Un second album en bac. Comment te sens-tu et dans quel esprit vas-tu défendre ce nouvel opus ?
Je me sens plus que jamais prête à défendre ce nouvel album. J'ai envie de le faire découvrir au public qui m'attendait impatiemment. J'appréhende un peu mais je reste positive. Nous avons beaucoup travaillé avec Deejay Slam et je me suis également plus investie dans l'écriture des textes. Chacun des morceaux me ressemble et raconte quelquepart, mon histoire.
Si on revient sur Softcore. Ce premier album avait lui été réalisé dans quel contexte. Que peux-tu en dire aujourd'hui ?
Softcore avait été réalisé dans un contexte tout à fait différent. Je n'avais pas de grande expérience dans la musique à l'époque. Avec Deejay Slam, nous nous sommes lancés dans ce projet comme on se lance dans une aventure. J'habitais à Londres, donc j'allais de temps en temps à Paris et nous communiquions par internet uniquement. Le public a été plus que réceptif, au titre éponyme de l'album. Aujourd'hui, je peux dire que c'est grâce à ce morceau que j'ai réussi à me faire une place.

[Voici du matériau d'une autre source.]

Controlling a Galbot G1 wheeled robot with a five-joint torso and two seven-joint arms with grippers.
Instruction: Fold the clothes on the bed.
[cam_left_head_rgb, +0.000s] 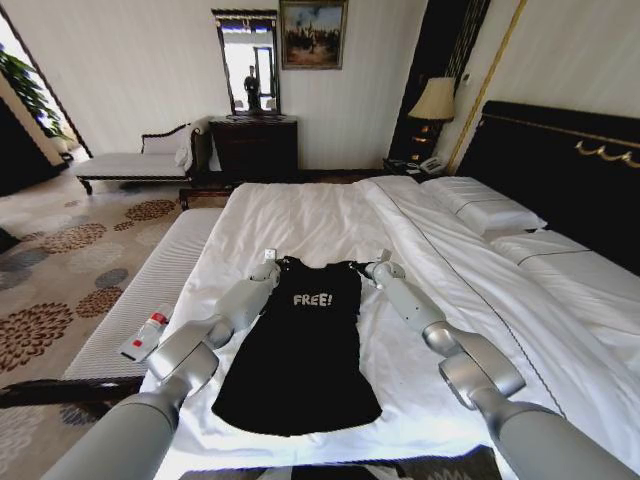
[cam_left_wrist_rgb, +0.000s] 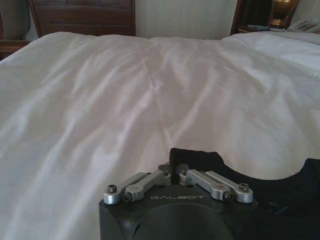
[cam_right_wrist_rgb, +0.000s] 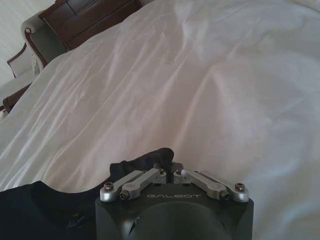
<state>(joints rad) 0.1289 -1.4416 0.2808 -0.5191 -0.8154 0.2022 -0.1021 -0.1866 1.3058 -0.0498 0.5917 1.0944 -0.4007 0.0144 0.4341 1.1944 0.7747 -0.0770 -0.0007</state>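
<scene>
**Gripping both shoulders of the T-shirt on the bed**

Lying flat on the white sheet of the bed (cam_left_head_rgb: 330, 215), the black T-shirt (cam_left_head_rgb: 300, 350) is seen in the head view with its long axis running from 6 to 12 o'clock, collar toward 12 and hem toward 6. The white "FREE!" lettering (cam_left_head_rgb: 312, 299) is read upright on the chest. The sides appear folded in, so the shape is narrow at the top and wider at the hem.

The left gripper (cam_left_head_rgb: 268, 262) is placed at the shirt's 11 o'clock corner, the right gripper (cam_left_head_rgb: 377, 265) at its 1 o'clock corner. In the left wrist view the left gripper (cam_left_wrist_rgb: 175, 172) is seen drawn together on a raised fold of black fabric; the right wrist view shows the right gripper (cam_right_wrist_rgb: 166, 164) likewise pinched on a lifted bit of cloth, with the collar beside it.

A dark dresser (cam_left_head_rgb: 254, 146) and a pale chaise (cam_left_head_rgb: 135, 162) are seen past the bed. A lamp (cam_left_head_rgb: 433, 100) stands at 1 o'clock, pillows (cam_left_head_rgb: 485, 205) at 2 o'clock.
</scene>
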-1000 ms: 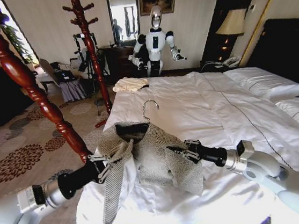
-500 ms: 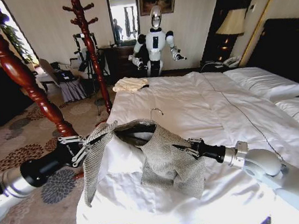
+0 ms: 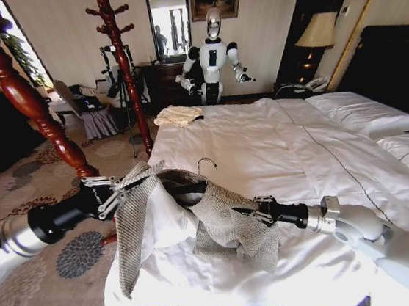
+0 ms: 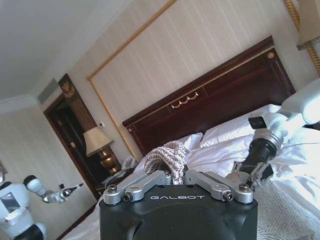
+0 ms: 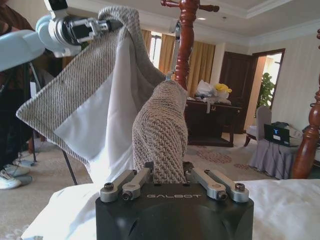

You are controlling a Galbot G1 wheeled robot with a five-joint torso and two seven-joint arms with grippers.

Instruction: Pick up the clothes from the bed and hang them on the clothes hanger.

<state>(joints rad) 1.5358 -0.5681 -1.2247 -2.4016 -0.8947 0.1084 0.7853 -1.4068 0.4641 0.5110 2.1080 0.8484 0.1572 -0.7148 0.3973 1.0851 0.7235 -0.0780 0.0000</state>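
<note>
At the left, off the bed's near corner and beside the coat stand point(image 3: 33, 106), the left gripper point(image 3: 108, 193) has its jaws clamped on the edge of the cardigan point(image 3: 220, 221). A second ago it sat low against the cardigan's front; it has since swung outward and a little up, so that front panel is now peeled open and hangs as a long flap over the bed's edge, showing the white lining. In the left wrist view a bunch of coarse knit pokes up between the jaws.

In the middle, the clothes hanger point(image 3: 185, 181) lies inside the neck of the cardigan, its silver hook standing up toward the far end of the bed point(image 3: 262, 139). The black shoulder under the lifted panel is more exposed than before; whether the hanger is seated in either sleeve is hard to tell.

To the right, the right gripper point(image 3: 253, 211) has barely shifted, its jaws closed on the other front panel, pinning that side against the duvet. With the garment spread between the two arms, the cardigan looks ready to be settled over the hanger's shoulders; hanging is not yet done.
</note>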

Raconte nous ton histoire avec la musique ? Tes expériences passées ? et qu'est ce qui t'a fait un jour t'y intéresser ? Etait- ce un rêve de petite fille de devenir chanteuse ?
Petite, je voyais mon père chanter, jouer à la guitare avec des amis ; et j'ai trouvé ça normal. J'ai grandi en rêvant secrètement d'être de ces grandes chanteuses qu'on voyait à la télé. Lorsque je suis allée au lycée, on nous a demandé avec une amie de monter un groupe, pour animer les fêtes de l'établissement. Deux ou trois ans après, j'ai rencontré les frères Zouk Look, dont j'étais fan. Ils m'ont proposée d'être leur choriste, malgré mon manque d'expérience. Puis, j'ai commencé à jouer dans des pianos-bar. La suite, c'est Softcore.
Son an nou. Présente nous cet album. Quels sont les musiciens qui y ont participé ? Tes rencontres sur ce disque ? Pourquoi les duos qui y sont ? Et puis pourquoi cet intitulé Son an nou, pour ce deuxième album ?
Son an nou est pour moi, un projet personnel. L'album me ressemble beaucoup et je l'ai enregistré à une période délicate de ma vie. Depuis Softcore, j'ai mûri On y retrouve quelques musiciens tels que Willy Salzedo, Stéphane Castry, Rimshot, Jean-Philippe Fanfant, etc. La participation de Dominik Coco m'a touchée car c'est un artiste que j'apprécie depuis longtemps. L'intitulé Son an nou représente l'état d'esprit dans lequel nous avons fait l'album. Il a une touche caribéenne. Surtout que je ne voulais pas d'un zouk dénaturalisé. Je voulais faire une musique de chez nous, autrement « Son an nou. »
Cette année, une autre de tes petites actualités c'est aussi ta participation sur le Caribbean Session des 10 ans de KSS, et donc un duo avec Krys. Que peux-tu en dire ?
J'ai eu la chance d'y participer. Lorsque Don Miguel m'a appelée, j'ai tout de suite accepté et j'étais en studio le lendemain. La rencontre avec Krys s'est bien passée ; on ne se connaissait pas. De plus, j'avais très envie de chanter un titre ragga?